All of which is only a footnote to the vast and repulsive story told in Paul Foot’s article, but corrects the widespread and over-neat impression of Cardoen merely as a Pinochet acolyte. The unpalatable fact is that part of Chile’s campaign to return to democracy (albeit a democracy where Pinochet continues as Army commander-in-chief) was bankrolled by the profits from some of the more hideous deaths in the Middle East.
The next instalment to the Cardoen saga is likely to be an extradition request by the Miami courts to have him face charges brought by US Customs of illegal arms trading with Iraq.
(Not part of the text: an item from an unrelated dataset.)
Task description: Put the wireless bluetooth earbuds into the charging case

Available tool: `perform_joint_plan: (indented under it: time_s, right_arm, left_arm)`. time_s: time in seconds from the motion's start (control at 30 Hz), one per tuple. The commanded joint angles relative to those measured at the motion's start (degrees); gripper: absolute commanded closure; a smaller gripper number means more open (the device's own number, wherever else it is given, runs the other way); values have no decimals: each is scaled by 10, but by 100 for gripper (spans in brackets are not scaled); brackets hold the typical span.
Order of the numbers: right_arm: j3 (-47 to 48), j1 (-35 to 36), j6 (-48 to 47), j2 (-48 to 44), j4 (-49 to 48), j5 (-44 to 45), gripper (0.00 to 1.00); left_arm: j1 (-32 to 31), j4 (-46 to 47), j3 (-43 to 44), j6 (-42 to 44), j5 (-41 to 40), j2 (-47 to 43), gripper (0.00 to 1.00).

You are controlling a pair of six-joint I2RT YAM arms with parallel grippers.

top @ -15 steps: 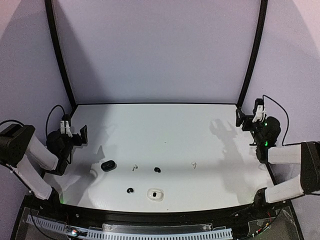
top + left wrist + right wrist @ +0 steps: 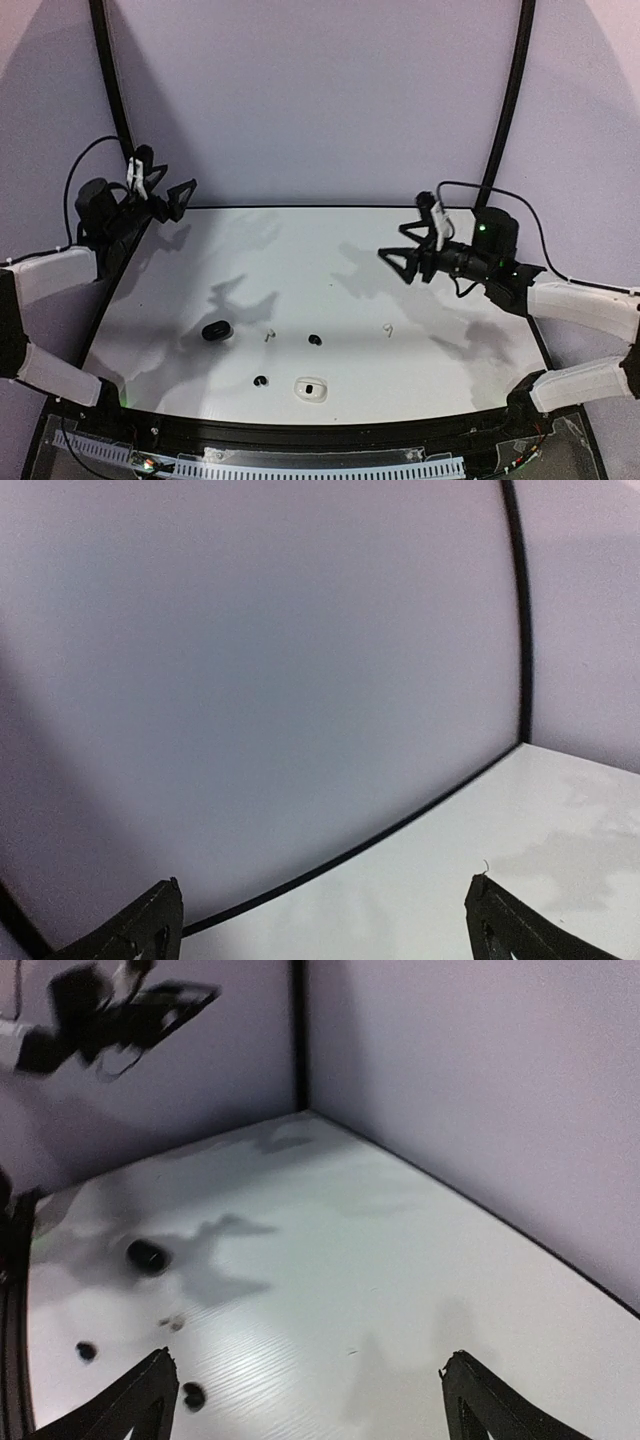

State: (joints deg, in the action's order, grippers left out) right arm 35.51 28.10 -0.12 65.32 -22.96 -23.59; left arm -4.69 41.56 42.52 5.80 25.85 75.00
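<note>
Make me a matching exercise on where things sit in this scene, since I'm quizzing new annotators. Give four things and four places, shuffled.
Things
1. black oval charging case
2. white oval charging case
3. tiny white earbud lying apart from the others
4. left tool

Places
A. nearest the front edge of the white table
B. open, raised by the far left corner
C. farthest left of the things lying on the table
D. farthest right of the things lying on the table

Pairs: 1-C, 2-A, 3-D, 4-B
</note>
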Motion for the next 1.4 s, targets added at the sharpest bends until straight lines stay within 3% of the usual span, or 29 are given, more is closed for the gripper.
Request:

The request will almost certainly be turned down by the Chilean Supreme Court, a decision which will be generally applauded in Chile, despite the Court’s deep unpopularity due to its craven record when called on to defend human rights under Pinochet and the general feeling of embarrassment at Cardoen’s activities. In this case, however, Cardoen is seen as a relatively small Third World player being scapegoated by the US Government to distract attention from its own far vaster role in the game of supplying Saddam – an interpretation, as Paul Foot’s piece serves to emphasise, with which it is hard not to sympathise.